> [Task prompt] Within the data below, copy each line where the string "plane" is found.

[Data records]
☆ ☆ ☆ ☆ ☆

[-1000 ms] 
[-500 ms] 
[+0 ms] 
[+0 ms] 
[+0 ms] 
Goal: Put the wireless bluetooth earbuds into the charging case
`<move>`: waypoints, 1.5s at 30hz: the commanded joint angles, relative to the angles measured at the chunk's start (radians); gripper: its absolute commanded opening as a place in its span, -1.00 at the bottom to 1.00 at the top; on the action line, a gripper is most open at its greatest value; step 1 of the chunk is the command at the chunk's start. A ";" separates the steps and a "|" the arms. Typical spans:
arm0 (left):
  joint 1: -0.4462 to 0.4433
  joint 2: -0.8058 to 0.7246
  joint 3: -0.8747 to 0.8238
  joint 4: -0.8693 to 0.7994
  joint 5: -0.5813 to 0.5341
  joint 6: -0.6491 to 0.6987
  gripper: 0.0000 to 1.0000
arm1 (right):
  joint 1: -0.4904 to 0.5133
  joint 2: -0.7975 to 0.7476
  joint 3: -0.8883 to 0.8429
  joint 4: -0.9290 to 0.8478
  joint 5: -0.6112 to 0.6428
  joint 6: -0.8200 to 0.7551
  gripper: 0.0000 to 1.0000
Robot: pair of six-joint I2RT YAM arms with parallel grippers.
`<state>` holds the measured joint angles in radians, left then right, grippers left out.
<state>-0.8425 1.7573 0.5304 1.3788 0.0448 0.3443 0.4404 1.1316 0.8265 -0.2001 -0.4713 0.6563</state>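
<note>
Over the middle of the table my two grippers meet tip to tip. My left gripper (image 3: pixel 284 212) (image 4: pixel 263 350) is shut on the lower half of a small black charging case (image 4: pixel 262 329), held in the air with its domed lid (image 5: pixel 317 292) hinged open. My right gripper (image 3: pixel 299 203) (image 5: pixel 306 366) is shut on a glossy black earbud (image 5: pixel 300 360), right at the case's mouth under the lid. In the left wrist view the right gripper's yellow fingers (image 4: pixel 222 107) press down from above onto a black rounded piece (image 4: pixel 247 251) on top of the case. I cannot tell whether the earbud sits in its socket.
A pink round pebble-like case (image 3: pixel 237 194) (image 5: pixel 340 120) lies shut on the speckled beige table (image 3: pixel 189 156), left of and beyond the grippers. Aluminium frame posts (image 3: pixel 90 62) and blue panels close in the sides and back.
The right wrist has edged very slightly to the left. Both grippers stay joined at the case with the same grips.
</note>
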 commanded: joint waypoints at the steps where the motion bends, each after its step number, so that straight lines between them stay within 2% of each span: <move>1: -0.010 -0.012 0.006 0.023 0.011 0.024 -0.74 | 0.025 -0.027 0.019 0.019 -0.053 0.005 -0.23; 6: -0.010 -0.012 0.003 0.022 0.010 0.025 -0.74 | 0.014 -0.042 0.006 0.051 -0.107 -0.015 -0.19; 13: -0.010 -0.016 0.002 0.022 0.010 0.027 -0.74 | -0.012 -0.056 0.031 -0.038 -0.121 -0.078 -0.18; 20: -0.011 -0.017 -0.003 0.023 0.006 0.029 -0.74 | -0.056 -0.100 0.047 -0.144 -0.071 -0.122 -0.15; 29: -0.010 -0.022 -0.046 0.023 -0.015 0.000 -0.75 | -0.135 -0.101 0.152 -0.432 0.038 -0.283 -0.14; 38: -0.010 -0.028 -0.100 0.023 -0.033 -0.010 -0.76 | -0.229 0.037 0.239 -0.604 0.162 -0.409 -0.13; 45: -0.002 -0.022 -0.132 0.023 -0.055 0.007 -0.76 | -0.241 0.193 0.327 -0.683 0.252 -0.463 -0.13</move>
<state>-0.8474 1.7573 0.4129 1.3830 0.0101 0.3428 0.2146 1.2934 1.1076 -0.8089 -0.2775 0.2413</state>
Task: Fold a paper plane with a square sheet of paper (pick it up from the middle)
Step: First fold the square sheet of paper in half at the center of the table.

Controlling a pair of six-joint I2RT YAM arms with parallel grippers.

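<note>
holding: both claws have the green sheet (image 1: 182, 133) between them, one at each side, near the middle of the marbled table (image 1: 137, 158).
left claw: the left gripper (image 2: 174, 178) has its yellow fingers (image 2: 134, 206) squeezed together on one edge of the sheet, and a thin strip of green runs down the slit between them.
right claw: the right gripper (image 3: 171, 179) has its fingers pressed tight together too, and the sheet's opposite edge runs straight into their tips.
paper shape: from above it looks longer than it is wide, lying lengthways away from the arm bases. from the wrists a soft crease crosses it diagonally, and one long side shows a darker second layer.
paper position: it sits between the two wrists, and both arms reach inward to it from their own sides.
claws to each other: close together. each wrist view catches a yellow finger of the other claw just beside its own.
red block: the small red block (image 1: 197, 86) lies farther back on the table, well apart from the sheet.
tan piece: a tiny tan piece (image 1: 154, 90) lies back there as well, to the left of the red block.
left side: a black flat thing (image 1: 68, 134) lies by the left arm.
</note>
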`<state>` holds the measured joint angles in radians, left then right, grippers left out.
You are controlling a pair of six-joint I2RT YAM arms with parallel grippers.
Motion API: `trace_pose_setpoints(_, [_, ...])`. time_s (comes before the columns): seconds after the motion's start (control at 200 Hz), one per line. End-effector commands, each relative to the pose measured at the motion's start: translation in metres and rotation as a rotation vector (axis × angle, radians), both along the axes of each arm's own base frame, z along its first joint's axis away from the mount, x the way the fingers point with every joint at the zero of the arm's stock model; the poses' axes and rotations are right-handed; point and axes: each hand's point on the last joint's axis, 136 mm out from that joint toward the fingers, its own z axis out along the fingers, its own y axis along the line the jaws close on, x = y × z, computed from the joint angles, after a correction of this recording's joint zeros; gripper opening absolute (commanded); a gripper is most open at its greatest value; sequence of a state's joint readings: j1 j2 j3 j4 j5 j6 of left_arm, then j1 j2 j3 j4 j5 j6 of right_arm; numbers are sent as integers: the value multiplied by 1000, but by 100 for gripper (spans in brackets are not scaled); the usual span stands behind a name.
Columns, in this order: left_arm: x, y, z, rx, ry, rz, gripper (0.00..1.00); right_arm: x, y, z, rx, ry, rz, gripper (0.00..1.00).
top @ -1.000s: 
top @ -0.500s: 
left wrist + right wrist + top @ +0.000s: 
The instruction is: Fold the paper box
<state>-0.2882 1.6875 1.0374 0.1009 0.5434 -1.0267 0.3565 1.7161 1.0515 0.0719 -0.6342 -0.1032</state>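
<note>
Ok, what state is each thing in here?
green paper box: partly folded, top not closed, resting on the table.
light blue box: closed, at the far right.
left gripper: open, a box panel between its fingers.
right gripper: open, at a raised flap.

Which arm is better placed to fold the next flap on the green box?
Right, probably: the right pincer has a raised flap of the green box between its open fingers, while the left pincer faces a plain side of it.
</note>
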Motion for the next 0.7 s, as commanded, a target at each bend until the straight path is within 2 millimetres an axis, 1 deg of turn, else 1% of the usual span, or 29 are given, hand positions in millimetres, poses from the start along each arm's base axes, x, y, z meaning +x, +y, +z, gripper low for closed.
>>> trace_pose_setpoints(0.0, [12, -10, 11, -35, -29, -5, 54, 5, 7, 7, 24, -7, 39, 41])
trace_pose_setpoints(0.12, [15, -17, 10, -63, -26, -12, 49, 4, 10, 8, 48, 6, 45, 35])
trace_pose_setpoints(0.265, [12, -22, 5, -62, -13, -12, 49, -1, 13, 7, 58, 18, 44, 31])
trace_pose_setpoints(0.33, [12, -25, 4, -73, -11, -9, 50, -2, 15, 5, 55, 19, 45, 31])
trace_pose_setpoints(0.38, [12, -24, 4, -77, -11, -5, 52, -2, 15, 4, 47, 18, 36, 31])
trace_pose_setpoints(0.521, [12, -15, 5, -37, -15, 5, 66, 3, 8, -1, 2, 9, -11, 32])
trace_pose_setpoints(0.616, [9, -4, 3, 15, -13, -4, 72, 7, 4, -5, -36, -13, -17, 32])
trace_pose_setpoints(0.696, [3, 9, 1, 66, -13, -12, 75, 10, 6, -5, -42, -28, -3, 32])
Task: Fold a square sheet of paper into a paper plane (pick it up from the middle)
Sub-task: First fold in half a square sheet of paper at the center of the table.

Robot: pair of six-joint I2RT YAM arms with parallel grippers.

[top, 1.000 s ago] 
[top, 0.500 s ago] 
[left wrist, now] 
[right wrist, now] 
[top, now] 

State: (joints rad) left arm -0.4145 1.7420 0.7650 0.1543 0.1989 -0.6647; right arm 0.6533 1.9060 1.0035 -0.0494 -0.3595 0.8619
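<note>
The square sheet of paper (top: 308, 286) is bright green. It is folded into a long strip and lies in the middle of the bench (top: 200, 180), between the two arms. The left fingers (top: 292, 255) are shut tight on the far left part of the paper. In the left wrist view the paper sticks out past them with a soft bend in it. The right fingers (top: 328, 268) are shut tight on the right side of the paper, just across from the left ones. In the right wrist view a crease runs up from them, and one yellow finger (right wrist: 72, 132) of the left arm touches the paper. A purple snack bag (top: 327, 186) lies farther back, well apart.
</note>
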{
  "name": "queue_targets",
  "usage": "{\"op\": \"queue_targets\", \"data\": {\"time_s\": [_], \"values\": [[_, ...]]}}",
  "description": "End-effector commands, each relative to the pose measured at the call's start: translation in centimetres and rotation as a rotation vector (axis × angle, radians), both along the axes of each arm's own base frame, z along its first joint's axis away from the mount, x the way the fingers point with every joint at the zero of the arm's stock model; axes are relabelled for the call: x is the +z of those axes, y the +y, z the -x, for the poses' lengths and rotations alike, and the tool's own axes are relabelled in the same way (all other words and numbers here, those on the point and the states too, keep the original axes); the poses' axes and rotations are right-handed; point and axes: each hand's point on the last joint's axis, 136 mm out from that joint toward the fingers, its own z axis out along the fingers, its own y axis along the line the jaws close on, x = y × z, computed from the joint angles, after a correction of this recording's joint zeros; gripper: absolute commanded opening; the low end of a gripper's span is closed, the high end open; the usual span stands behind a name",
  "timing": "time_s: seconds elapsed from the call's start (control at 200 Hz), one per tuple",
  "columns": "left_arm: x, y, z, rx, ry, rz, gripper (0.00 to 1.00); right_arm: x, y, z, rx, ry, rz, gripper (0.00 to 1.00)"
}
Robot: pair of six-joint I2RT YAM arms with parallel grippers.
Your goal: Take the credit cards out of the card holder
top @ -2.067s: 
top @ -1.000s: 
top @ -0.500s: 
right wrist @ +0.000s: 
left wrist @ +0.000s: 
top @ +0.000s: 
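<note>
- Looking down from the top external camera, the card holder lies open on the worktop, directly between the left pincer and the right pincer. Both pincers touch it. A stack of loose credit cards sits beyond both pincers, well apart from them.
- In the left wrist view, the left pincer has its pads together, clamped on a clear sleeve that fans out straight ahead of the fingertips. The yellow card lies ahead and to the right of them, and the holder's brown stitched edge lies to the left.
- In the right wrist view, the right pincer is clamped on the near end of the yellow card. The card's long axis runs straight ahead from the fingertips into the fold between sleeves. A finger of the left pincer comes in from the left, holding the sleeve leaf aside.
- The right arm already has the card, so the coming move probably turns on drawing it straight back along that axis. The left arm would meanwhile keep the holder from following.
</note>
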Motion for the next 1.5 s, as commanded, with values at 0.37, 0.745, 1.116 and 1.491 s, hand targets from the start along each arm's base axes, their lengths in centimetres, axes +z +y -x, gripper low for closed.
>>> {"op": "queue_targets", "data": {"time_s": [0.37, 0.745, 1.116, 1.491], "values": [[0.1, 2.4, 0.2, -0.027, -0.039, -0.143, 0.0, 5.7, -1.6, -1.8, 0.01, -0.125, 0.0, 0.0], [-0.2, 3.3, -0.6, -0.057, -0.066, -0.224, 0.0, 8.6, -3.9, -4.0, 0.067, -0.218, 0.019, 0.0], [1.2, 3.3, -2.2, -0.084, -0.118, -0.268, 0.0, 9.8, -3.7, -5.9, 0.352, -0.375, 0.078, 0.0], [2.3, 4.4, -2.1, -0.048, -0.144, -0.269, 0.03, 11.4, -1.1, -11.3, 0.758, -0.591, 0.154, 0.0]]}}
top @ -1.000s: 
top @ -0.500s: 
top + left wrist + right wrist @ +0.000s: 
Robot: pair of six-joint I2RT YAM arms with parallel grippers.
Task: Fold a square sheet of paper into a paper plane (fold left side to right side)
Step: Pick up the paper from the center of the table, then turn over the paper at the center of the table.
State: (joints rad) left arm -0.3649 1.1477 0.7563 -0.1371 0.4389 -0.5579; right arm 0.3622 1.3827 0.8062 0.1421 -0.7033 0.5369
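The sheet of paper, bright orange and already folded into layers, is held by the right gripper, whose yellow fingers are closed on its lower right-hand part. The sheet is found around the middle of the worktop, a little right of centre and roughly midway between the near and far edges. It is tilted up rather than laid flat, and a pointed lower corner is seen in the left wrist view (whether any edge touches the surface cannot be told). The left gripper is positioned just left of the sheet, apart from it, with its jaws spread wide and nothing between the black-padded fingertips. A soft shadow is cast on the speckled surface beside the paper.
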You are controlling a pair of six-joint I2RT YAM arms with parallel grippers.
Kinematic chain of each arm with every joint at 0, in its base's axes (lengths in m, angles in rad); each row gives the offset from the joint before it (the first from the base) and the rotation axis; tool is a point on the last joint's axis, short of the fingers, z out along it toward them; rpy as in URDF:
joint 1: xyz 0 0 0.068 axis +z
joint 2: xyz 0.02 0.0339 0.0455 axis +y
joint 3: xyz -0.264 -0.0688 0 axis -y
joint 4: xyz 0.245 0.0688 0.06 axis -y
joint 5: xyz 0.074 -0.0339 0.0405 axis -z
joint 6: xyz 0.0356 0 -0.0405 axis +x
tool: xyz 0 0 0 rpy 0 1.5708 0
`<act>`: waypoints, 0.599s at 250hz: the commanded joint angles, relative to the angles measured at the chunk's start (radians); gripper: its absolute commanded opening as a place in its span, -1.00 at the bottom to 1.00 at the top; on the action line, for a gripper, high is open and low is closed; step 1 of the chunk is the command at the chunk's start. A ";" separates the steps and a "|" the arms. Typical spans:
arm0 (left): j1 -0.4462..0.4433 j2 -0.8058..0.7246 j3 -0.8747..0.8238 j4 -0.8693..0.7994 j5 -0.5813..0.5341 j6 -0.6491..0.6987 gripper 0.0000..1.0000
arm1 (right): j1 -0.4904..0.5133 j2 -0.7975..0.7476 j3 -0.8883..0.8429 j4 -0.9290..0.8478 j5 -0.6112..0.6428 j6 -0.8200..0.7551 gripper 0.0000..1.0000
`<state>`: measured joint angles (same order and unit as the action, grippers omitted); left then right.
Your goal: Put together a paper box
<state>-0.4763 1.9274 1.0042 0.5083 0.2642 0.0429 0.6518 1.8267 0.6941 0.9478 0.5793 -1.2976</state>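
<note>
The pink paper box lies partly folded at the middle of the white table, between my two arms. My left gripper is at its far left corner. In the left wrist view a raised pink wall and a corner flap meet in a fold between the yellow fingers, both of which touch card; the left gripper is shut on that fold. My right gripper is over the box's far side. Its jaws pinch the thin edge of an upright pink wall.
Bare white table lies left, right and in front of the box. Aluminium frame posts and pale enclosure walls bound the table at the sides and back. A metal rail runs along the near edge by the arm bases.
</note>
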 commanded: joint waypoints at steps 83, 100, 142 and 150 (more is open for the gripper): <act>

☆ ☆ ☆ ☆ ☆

> [Finished exercise]
Task: Fold a paper plane with a square sheet of paper (pick it up from the middle)
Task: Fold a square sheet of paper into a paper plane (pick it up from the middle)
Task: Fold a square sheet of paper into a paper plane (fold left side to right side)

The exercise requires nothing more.